> [EXERCISE PROMPT]: Only a number is required: how many lines of the material contain the string "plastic".
-- -- --
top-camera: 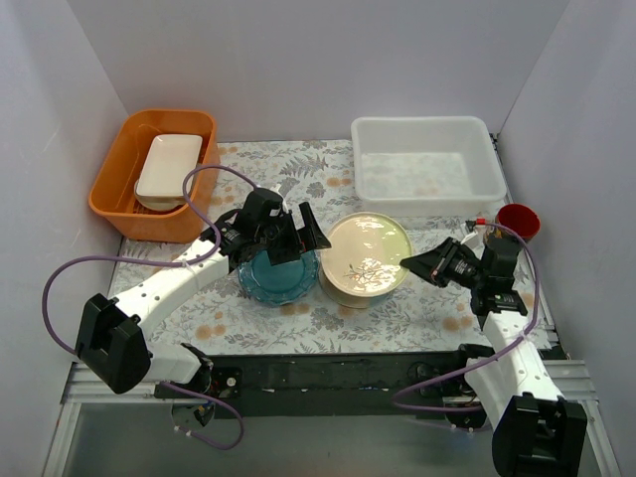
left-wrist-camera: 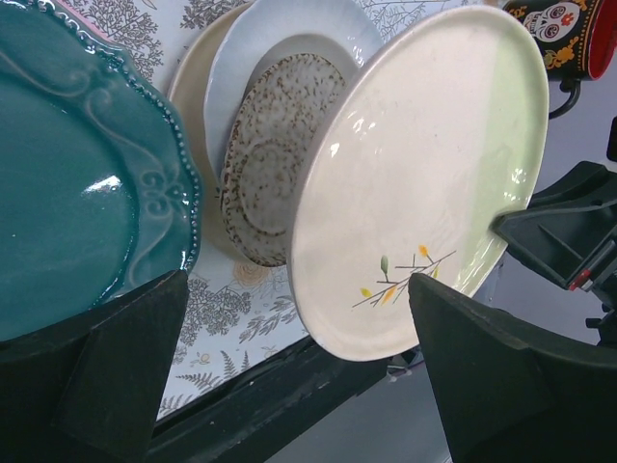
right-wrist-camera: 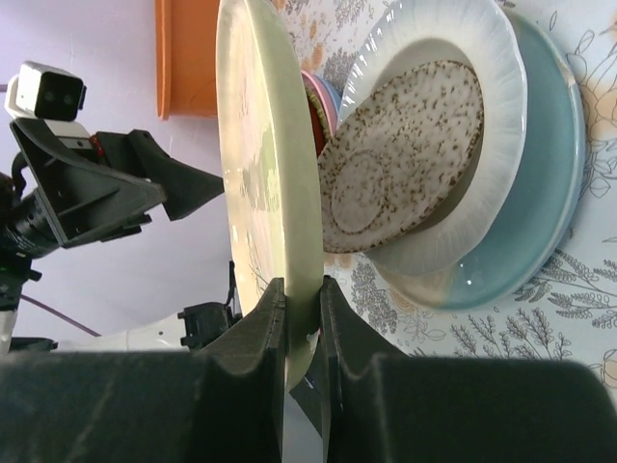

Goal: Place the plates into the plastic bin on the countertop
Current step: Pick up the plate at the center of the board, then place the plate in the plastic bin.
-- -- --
> [SOLVED EXERCISE]: 2